Riiight. You guys are seriously claiming that there are people who can hear the difference between class A, Class C, etc?

That is a DBT I would love to see!
You will hear a difference between amps. However it depends on what the amp is driving.
The problem is that speakers are not resistive loads. They are inductive and in some cases capacitive loads. In an inductive circuit voltage leads current by 90 degrees. In a capacitative circuit current leads voltage by 90 degrees. This among other ills, as all at the heart of the problem analog passive crossovers.
Now the speaker designer says to the amplifier designer, make your amp sound as good with any load my speakers produce at any audio frequency.
The speaker designer says to to the speaker designer, your loads are a torture test, and if I have to do a good job covering that eventuality it will be expensive.
We have already had the Dynaudio example above. Now I don't know the current Dynaudio crossover circuits, but that used to publish them and liked a minimalist approach.
Now these speakers use a couple of Dynaudio W17-75 EX with D 28 AF tweeter. The crossover is mine.

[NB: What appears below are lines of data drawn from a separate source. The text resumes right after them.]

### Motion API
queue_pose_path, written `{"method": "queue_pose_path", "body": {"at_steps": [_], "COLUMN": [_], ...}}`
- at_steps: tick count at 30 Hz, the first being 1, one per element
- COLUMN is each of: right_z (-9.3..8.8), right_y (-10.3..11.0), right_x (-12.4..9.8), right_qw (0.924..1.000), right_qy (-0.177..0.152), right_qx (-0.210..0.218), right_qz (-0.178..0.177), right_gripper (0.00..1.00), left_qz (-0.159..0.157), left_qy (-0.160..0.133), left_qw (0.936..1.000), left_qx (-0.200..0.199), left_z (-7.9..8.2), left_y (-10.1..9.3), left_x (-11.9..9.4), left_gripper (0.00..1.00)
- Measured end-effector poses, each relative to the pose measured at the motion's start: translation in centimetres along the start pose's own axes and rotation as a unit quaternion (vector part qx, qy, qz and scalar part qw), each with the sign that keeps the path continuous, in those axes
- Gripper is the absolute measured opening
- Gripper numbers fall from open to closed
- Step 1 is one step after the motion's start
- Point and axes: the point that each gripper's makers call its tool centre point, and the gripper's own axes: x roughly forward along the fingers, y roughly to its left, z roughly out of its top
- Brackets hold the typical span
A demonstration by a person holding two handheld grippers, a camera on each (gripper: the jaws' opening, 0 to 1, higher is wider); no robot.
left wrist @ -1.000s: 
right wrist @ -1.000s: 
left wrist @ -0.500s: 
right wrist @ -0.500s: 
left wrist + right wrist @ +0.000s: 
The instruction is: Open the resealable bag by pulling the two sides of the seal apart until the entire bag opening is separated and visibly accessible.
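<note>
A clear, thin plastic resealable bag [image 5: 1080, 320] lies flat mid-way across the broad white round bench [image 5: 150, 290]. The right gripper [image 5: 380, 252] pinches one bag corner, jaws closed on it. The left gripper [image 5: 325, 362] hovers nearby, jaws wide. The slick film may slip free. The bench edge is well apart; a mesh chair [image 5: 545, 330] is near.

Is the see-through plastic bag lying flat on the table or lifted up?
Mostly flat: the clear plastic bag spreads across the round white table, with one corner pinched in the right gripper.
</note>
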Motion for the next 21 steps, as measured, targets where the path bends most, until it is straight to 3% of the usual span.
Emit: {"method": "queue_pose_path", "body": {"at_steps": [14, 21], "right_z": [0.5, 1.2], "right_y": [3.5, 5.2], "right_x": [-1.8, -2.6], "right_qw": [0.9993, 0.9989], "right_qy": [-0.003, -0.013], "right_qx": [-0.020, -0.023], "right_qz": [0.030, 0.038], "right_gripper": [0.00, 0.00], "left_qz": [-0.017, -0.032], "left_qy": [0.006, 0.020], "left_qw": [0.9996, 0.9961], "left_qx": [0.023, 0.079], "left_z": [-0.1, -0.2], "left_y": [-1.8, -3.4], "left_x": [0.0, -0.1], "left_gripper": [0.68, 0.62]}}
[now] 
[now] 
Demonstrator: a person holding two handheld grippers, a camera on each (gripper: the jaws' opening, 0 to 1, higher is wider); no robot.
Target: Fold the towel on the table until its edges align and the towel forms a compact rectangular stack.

http://mdcarter.smugmug.com/gallery/2465549#129315000
Now the impedance drops to almost three ohms, and the phase angle changes from +90 to -90 degrees over the operating range of the bass mids.
Now most amps will just not do a decent job of powering those speakers. However my current dumping amps do. I have run into numerous situations were changing amps can be quite dramatic.
Now the other issue is that the industry tends to be geared to a price range. For speakers at the lower price breaks, I'm sure the designers try and avoid over complex loads, and sacrifice items like total diffraction compensation in many instances.
The other issue is crossover distortion in amps. Now this can be hidden by manufacturers in their spec sheets, as it is an atypical form of distortion. This is the hall mark of the ubiquitous class AB amps. You can see it on the scope best. I personally have become highly sensitized to even small amounts of crossover distortion and I hate it. It is hard to describe audio aberrations in words. However the word that comes to mind is gritty. Amps that don't have it sound much more relaxed, and provide me at least with a fatigue free listening experience.
And it goes without saying that the more accurate the speaker system the more these type of issues are discernible.